Monday, October 11, 2010

Dame Joan Sutherland, 1926-2010

Any operatic soprano might consider it a dream come true to be known as the greatest singer of her time. But to pay that compliment to Joan Sutherland would be to do her an unforgivable injustice. She was not simply the best Lucia and Norma and Elvira and Amina and Maria Stuarda and Marguerite de Valois and Esclarmonde and Semiramide and Alcina of her day. On the basis of the recorded evidence, she was at least as good as anyone who sang those roles any time in the last hundred years. So it is by no means outrageous to suggest that Joan Sutherland did what she did better than anyone else ever has.

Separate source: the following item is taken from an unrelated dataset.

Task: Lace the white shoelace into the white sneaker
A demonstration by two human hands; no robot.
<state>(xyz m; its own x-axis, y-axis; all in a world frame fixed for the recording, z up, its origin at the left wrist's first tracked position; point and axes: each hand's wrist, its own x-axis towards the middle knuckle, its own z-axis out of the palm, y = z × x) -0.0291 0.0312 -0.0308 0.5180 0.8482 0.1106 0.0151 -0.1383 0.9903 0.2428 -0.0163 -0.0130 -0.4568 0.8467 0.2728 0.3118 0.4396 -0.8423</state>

That's what makes those of us who got to hear her in person so grateful. She included all of us, just a bit, in the history she spent her career making. I posted a couple of Sutherland performances last year on her birthday. Here is another one--the final cabaletta from Bellini's La Sonnambula. The heroine Amina has just been cleared of suspicions that she is unfaithful to her fiance. (She walks in her sleep; make up the rest of the story yourself.) Here, assured of her happy ending, she gives voice to that mixture of joy and relief that any soprano experiences upon finding herself still alive at the end of the opera. She sings "Ah! non giunge uman pensiero al contento ond'io son piena." "Ah! human thought cannot comprehend the happiness that fills me." And listening to her, we feel pretty much the same way.

May you all live long enough to hear that trill at 1:55 sung by someone else as spectacularly as Sutherland sings it here. But don't get your hopes up.

2 comments:

  1. One of the reasons I enjoy reading your blog is b/c you post great stuff like this. What a great listen. I am so ignorant of what makes a great opera singer, but even I can tell this woman has amazing pipes.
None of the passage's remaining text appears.